:: Data records ::
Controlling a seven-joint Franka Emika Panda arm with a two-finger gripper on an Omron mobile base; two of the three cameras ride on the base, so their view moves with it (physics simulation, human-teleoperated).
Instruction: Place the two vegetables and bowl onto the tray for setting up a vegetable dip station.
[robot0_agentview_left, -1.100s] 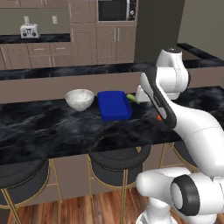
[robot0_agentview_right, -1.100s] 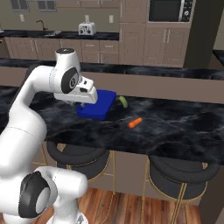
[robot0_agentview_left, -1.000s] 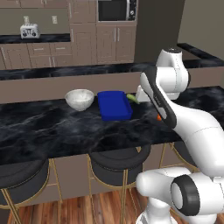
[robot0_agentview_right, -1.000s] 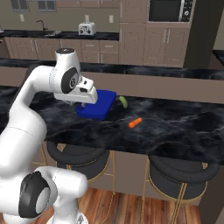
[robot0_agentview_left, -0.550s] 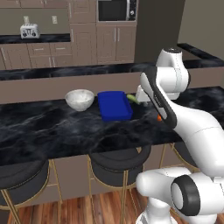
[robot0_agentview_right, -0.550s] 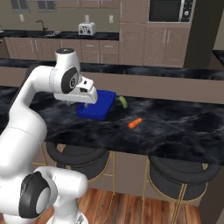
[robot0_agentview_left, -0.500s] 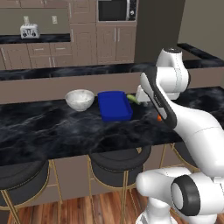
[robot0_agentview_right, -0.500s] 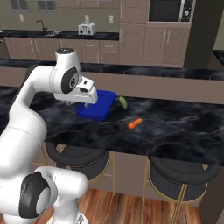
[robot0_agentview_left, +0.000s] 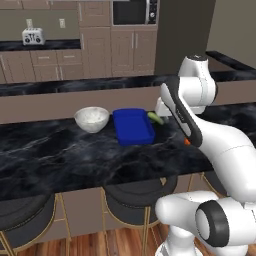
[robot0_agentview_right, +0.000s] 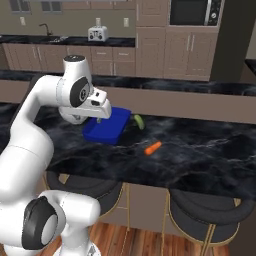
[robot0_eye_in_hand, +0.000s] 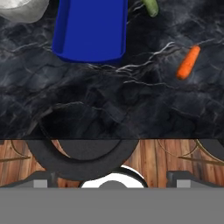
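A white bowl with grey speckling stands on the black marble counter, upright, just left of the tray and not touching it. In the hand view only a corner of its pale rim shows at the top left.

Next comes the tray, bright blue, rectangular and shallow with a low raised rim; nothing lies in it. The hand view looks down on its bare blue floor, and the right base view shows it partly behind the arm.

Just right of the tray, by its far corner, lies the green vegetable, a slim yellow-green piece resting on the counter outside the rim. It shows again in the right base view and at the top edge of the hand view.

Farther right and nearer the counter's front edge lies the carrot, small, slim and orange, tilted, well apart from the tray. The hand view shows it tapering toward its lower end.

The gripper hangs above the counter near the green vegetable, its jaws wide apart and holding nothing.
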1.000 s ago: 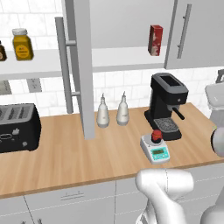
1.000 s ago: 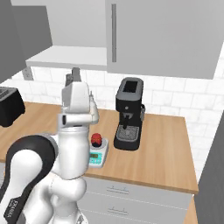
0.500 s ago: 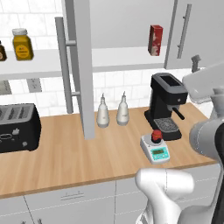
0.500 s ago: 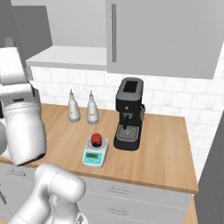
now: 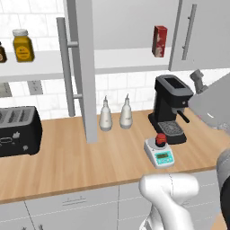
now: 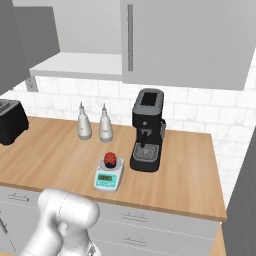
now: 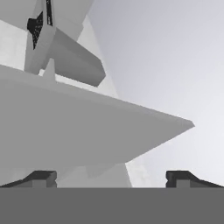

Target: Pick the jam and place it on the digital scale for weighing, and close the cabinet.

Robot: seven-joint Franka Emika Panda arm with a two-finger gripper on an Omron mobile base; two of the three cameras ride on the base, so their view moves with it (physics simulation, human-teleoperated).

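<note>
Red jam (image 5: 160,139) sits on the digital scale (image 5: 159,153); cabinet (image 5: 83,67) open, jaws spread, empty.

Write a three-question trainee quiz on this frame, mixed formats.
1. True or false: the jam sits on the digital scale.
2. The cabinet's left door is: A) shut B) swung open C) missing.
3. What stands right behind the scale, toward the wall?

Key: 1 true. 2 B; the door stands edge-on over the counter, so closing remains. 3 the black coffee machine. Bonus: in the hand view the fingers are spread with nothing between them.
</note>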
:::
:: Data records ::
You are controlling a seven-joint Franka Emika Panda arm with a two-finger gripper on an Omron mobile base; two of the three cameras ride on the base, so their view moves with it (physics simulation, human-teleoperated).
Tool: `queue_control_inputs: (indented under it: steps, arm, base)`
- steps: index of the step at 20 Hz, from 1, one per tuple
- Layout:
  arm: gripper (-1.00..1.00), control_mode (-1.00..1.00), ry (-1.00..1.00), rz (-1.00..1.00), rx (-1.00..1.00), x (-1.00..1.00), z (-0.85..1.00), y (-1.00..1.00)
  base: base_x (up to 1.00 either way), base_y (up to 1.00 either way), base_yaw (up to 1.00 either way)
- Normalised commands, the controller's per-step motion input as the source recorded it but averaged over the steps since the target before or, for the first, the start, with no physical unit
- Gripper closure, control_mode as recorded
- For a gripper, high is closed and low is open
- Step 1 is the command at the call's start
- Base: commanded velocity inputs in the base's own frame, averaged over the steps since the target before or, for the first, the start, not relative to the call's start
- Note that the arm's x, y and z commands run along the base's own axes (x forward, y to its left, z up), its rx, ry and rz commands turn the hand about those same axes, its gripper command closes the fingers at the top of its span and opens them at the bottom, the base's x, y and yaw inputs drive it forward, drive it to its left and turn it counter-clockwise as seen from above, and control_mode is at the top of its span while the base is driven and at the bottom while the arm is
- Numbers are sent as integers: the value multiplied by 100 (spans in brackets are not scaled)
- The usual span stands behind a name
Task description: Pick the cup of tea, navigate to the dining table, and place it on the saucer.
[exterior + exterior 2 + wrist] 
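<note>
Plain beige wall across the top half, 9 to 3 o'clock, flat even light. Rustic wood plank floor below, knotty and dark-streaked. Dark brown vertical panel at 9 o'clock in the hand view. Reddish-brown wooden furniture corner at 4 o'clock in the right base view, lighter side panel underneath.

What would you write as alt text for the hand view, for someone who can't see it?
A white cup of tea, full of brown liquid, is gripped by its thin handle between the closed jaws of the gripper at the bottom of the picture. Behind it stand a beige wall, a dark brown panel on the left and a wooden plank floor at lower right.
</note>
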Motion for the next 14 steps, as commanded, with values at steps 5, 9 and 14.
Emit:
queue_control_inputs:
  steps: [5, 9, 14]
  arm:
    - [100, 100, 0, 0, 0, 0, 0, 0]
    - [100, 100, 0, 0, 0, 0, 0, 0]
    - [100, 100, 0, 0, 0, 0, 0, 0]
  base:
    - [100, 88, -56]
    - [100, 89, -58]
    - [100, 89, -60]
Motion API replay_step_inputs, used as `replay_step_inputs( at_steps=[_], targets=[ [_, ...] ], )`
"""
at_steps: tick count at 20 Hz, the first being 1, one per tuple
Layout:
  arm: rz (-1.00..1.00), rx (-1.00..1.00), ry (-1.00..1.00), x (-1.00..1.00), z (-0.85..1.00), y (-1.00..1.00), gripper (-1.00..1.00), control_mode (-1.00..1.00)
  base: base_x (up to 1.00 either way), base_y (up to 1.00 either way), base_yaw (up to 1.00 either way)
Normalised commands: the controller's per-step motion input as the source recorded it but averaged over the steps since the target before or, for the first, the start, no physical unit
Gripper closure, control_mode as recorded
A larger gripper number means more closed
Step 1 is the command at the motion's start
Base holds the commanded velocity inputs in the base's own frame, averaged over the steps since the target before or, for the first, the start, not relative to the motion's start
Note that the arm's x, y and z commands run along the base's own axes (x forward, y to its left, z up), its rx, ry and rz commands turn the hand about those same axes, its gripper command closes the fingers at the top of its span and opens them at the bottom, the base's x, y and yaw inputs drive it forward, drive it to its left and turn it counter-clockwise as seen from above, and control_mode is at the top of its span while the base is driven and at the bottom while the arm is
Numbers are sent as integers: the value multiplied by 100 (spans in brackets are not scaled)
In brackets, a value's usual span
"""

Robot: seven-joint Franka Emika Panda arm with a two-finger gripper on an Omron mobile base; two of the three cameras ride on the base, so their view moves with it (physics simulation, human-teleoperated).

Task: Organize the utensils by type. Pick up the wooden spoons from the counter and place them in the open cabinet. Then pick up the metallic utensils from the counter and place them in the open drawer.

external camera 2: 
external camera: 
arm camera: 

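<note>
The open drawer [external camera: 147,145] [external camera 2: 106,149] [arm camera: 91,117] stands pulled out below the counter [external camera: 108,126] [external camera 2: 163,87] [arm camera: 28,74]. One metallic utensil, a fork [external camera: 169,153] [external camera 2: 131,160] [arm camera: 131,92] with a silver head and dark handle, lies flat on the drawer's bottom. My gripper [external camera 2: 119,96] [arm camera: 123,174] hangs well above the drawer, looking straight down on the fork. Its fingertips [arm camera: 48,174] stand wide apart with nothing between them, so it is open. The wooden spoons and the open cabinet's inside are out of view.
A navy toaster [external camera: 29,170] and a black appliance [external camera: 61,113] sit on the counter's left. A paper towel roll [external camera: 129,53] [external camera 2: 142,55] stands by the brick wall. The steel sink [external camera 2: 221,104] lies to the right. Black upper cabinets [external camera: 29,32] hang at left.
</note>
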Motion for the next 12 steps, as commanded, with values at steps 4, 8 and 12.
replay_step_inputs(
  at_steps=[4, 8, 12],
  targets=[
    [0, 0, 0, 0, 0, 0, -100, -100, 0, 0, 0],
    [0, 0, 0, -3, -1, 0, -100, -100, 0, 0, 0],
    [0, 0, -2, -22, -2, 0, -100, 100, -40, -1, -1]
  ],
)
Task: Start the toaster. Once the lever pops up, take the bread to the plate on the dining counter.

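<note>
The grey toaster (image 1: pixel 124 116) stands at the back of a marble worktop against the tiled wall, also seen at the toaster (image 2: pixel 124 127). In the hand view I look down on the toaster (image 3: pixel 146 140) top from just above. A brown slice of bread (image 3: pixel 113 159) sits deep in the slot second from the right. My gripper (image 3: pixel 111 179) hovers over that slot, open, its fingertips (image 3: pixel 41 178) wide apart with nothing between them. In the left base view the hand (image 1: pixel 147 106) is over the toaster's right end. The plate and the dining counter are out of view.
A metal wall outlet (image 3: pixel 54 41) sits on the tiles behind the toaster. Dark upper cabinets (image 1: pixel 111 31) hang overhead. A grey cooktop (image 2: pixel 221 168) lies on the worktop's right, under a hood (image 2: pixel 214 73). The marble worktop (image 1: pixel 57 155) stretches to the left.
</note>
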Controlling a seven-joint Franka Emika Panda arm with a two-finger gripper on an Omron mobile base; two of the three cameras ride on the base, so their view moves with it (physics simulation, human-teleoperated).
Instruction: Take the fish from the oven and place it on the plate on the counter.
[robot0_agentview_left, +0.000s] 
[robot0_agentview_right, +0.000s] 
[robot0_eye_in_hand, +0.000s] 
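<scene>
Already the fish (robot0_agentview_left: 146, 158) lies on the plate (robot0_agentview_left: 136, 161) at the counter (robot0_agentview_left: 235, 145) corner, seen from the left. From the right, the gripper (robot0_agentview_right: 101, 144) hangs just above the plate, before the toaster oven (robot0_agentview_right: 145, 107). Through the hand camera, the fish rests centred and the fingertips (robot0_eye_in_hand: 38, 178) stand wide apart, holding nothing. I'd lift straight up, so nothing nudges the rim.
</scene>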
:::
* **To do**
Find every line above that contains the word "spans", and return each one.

* **Task output**
- Numbers are sent as integers: the value multiplied by 100 (spans in brackets are not scaled)
Numbers are sent as integers: the value multiplied by 100 (spans in brackets are not scaled)

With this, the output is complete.